Write out the records again exactly and exclude the pictures.

__________________________________________________

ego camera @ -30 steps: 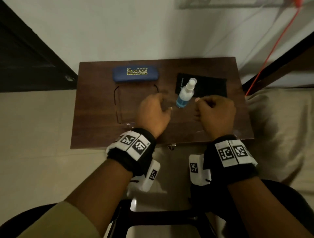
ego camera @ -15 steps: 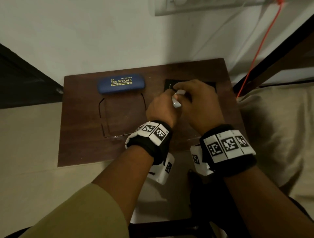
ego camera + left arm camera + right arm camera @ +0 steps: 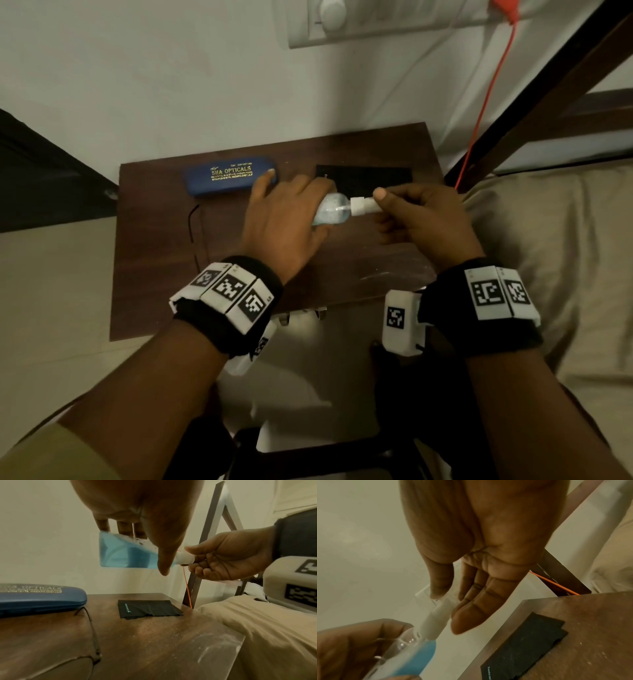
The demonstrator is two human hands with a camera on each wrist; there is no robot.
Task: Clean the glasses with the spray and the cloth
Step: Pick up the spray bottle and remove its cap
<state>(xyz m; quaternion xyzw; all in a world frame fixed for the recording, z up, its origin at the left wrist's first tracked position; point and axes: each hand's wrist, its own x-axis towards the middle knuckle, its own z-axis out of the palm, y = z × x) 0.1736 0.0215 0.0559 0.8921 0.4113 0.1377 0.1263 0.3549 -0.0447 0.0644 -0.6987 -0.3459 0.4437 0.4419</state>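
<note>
My left hand (image 3: pixel 291 212) grips the body of a small spray bottle (image 3: pixel 331 213) of blue liquid, held on its side above the table. My right hand (image 3: pixel 411 216) pinches the bottle's clear cap (image 3: pixel 366 205) between thumb and fingers. The left wrist view shows the spray bottle (image 3: pixel 126 553) tilted, with the right hand (image 3: pixel 223 559) at its white nozzle end. The black cloth (image 3: pixel 373 178) lies flat at the table's back right. The thin-framed glasses (image 3: pixel 92 635) lie on the table at the left, partly hidden under my left forearm in the head view.
A blue glasses case (image 3: pixel 229 175) lies at the back left of the small brown table (image 3: pixel 154 274). A wall stands right behind the table. A beige bed (image 3: pixel 565 257) adjoins its right side, with an orange cable (image 3: pixel 479 120) hanging down by a dark frame.
Both hands closed on the standing bottle, lifted it off the table and tipped it sideways. The right hand has moved to the cap end, uncovering the cloth.
</note>
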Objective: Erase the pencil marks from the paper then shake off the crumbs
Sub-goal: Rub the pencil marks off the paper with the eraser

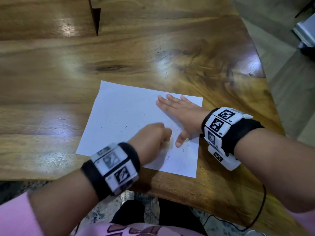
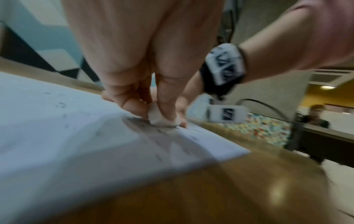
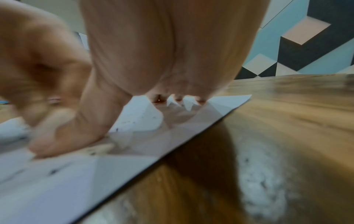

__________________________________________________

RESPONSE -
ego camera @ -30 steps: 
ego camera @ -15 steps: 
ego camera + left arm camera + right arm camera @ +0 steps: 
The demonstrator is two human hands with a camera on each wrist; there is no robot.
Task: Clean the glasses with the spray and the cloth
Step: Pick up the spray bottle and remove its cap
<state>(xyz m; quaternion xyzw; all in a world frame fixed for the recording, z up, its origin at the left wrist's first tracked position; point and axes: each hand's wrist, its own x-axis towards the middle knuckle, its own z-axis out of the palm, y = z × x) 0.1736 0.0215 0.0559 0.8921 0.4113 0.1377 0.1263 0.3549 -0.0447 0.0644 -0.6987 -0.3459 0.4437 0.4419</state>
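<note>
My left hand (image 3: pixel 291 212) grips the body of a small spray bottle (image 3: pixel 331 213) of blue liquid, held on its side above the table. My right hand (image 3: pixel 411 216) pinches the bottle's clear cap (image 3: pixel 366 205) between thumb and fingers. The left wrist view shows the spray bottle (image 3: pixel 126 553) tilted, with the right hand (image 3: pixel 223 559) at its white nozzle end. The black cloth (image 3: pixel 373 178) lies flat at the table's back right. The thin-framed glasses (image 3: pixel 92 635) lie on the table at the left, partly hidden under my left forearm in the head view.
A blue glasses case (image 3: pixel 229 175) lies at the back left of the small brown table (image 3: pixel 154 274). A wall stands right behind the table. A beige bed (image 3: pixel 565 257) adjoins its right side, with an orange cable (image 3: pixel 479 120) hanging down by a dark frame.
Both hands closed on the standing bottle, lifted it off the table and tipped it sideways. The right hand has moved to the cap end, uncovering the cloth.
</note>
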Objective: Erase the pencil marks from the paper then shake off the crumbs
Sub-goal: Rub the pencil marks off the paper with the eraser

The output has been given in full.